_ABOUT THIS EXERCISE_
Needed from the data below: all lines that contain the word "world".

[Collected data]

──────────────────────────────

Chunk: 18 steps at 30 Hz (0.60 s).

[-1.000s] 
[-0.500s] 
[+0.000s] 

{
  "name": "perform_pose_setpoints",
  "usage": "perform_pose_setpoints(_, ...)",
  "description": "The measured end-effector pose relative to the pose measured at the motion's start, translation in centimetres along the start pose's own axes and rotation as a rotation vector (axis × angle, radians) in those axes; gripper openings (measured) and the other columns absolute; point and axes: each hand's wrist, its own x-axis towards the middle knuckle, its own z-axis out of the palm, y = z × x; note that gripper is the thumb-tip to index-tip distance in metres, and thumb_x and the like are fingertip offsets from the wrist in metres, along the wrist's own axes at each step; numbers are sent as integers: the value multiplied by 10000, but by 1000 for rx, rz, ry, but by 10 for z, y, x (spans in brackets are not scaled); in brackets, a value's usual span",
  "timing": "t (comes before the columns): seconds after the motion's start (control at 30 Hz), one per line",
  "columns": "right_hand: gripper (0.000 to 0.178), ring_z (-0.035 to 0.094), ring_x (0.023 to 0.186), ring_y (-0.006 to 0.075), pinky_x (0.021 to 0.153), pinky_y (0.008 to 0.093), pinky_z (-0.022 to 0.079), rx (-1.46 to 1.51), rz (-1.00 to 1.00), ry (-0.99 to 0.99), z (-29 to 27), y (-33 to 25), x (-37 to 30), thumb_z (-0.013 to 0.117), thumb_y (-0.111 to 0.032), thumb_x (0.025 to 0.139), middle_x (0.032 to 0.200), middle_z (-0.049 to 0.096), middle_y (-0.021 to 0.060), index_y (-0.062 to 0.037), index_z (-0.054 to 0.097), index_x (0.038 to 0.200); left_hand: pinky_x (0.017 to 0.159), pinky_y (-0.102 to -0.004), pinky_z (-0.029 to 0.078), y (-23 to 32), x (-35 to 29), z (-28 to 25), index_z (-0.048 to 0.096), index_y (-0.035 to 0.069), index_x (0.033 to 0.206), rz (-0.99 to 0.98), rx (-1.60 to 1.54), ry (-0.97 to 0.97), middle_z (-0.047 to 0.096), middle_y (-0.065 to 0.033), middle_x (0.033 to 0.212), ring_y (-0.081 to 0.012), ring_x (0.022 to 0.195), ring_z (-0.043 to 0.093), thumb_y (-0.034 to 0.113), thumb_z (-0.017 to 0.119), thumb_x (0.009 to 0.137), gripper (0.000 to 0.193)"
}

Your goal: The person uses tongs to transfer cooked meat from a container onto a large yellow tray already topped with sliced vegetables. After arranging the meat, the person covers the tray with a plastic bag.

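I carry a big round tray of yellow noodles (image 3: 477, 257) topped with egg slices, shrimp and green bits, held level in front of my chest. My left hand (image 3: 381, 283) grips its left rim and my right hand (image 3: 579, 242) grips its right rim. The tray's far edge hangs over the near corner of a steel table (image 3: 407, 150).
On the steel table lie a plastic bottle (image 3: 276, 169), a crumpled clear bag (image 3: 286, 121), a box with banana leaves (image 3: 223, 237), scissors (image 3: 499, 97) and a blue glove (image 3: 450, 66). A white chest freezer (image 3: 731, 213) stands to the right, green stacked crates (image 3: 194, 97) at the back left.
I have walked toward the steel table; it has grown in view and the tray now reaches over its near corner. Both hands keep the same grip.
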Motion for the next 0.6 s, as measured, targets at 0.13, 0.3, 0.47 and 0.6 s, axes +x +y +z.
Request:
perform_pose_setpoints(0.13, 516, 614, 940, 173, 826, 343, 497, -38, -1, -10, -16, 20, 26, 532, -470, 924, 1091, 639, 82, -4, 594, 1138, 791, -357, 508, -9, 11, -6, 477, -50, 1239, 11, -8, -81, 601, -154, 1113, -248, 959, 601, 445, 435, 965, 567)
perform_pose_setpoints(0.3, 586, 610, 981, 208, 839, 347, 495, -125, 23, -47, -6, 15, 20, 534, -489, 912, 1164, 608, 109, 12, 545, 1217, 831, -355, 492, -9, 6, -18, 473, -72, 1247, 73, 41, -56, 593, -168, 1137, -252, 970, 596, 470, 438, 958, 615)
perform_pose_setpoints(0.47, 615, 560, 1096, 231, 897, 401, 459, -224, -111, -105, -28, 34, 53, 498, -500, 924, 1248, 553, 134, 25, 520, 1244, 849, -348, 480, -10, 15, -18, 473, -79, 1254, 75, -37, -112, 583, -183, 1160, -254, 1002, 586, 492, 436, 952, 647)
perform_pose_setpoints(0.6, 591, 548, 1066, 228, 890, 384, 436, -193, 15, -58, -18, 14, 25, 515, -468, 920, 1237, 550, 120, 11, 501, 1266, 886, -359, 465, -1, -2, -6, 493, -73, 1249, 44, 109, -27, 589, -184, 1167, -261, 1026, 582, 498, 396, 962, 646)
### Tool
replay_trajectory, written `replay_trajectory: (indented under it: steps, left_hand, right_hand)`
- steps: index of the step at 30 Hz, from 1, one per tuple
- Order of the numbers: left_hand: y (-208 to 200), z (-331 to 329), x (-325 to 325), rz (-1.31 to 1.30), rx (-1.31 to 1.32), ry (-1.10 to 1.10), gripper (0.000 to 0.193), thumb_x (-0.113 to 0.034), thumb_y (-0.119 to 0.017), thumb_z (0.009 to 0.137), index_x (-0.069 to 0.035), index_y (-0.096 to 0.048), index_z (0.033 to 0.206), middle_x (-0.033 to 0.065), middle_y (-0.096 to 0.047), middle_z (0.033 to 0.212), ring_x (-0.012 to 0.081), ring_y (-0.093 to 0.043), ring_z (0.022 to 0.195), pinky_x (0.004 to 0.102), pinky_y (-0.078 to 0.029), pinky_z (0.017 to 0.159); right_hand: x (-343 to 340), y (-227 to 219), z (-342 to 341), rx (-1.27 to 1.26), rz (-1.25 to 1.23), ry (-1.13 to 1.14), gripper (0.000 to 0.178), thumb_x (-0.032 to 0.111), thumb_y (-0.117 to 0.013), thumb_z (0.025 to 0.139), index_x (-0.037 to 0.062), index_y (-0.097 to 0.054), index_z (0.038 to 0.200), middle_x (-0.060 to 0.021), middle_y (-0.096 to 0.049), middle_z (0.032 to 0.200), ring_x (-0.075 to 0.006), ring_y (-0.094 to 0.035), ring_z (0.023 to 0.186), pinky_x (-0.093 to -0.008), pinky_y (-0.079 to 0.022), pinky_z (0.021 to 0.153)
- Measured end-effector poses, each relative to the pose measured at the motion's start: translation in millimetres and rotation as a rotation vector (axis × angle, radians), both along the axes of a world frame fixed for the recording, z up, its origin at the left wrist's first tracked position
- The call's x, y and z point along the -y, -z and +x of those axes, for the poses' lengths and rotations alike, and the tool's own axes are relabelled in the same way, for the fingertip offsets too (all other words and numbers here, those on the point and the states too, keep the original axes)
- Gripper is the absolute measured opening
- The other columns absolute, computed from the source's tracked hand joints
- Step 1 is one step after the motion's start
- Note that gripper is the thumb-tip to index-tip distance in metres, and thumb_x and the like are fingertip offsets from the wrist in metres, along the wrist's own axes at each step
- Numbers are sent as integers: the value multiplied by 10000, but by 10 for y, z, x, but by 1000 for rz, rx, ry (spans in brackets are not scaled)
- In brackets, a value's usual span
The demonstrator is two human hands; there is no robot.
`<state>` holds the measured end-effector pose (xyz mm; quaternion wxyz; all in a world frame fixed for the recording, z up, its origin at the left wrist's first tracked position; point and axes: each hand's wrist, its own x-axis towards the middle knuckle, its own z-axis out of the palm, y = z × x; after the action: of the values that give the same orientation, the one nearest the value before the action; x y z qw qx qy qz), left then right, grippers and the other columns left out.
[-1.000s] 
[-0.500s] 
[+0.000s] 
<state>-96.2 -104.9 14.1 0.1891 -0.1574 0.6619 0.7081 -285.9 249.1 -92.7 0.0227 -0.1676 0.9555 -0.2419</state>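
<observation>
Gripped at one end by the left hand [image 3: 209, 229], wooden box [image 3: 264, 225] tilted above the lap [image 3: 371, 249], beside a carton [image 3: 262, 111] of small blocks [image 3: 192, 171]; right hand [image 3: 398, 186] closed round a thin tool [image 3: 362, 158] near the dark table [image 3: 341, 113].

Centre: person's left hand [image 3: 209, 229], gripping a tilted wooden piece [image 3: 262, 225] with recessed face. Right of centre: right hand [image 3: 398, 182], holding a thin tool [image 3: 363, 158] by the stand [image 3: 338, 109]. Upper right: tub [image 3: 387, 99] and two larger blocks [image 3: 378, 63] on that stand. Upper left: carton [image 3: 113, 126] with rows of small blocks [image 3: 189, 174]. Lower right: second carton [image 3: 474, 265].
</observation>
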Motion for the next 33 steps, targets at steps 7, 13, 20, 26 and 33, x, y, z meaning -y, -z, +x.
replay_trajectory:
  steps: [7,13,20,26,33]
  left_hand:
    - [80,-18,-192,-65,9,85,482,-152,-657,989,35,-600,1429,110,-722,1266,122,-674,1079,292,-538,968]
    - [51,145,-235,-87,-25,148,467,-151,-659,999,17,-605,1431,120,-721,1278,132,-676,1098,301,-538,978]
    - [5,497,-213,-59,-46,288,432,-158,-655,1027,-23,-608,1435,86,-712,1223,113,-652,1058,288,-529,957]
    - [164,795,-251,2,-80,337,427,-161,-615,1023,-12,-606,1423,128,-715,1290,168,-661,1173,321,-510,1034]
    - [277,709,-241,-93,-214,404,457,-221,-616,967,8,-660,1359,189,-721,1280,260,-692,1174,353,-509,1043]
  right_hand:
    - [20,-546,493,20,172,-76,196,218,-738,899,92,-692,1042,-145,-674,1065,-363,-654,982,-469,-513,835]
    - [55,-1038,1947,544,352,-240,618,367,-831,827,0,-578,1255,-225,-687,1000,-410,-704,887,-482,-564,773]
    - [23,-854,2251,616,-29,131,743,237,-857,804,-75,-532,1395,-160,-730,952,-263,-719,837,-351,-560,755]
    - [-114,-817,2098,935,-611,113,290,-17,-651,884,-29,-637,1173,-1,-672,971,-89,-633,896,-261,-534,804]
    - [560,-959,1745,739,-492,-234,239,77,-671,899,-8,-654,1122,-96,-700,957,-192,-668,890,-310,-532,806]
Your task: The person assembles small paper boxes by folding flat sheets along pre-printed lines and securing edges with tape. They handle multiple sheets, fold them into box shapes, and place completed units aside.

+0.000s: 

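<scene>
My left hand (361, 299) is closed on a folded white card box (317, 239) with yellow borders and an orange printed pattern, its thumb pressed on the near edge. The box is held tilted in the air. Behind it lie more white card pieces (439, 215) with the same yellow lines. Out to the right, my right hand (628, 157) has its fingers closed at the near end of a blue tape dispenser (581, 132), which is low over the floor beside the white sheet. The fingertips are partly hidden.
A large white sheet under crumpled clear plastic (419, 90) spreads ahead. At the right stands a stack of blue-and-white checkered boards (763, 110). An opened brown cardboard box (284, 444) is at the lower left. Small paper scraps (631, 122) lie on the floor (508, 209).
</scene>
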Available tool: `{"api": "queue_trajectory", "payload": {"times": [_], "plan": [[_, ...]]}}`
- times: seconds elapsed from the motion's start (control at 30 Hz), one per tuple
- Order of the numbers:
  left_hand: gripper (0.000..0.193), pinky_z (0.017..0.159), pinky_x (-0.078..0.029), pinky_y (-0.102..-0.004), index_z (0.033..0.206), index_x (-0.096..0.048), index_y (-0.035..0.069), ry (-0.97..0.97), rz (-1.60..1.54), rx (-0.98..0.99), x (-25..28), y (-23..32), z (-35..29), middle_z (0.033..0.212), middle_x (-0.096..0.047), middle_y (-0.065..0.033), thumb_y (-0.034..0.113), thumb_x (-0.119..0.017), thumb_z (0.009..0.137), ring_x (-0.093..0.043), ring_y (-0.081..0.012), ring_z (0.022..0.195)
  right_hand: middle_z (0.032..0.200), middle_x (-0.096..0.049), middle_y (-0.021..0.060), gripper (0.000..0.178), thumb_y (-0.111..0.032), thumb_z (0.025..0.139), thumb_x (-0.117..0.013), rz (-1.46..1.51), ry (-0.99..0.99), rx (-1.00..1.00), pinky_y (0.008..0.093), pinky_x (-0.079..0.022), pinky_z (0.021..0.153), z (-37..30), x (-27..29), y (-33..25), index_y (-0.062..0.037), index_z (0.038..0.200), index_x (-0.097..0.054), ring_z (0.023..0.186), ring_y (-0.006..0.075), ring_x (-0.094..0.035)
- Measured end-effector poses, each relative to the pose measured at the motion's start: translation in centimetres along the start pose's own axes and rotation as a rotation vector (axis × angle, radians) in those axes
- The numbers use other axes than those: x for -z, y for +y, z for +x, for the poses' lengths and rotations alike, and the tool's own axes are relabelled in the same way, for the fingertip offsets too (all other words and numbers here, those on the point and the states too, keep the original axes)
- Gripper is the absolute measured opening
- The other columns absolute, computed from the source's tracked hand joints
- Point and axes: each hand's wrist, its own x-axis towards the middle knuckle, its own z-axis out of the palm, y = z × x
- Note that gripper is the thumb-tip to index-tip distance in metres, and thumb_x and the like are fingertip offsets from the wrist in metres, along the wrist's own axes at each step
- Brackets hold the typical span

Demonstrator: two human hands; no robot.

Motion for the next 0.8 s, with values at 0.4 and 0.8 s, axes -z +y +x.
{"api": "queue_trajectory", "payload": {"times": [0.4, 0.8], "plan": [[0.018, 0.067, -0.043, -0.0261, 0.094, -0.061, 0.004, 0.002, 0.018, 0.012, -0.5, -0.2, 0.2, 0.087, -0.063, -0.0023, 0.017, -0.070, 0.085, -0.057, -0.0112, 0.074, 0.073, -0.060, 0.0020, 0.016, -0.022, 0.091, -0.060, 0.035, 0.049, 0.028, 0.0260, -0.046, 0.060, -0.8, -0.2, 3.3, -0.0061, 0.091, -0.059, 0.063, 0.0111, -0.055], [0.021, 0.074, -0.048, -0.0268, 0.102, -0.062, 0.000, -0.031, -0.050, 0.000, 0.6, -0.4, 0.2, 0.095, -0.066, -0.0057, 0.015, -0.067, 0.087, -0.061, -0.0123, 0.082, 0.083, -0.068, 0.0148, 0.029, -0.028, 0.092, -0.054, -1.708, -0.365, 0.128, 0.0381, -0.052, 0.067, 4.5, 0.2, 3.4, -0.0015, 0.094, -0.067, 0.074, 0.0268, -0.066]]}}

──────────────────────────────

_TASK RESULT_
- Measured end-effector poses, each relative to the pose measured at the motion's start: translation in millimetres and rotation as a rotation vector (axis × angle, radians), both along the axes of a world frame fixed for the recording, z up, its origin at the left wrist's first tracked position
`<state>` holds the measured end-effector pose (xyz mm; quaternion wxyz; all in a world frame fixed for the recording, z up, its origin at the left wrist's first tracked position; point and axes: each hand's wrist, its own x-axis towards the middle knuckle, its own z-axis out of the palm, y = z × x; after the action: of the values that give the same orientation, the one nearest the value before the action; x y z qw qx qy qz), left then right, grippers and the other columns left out.

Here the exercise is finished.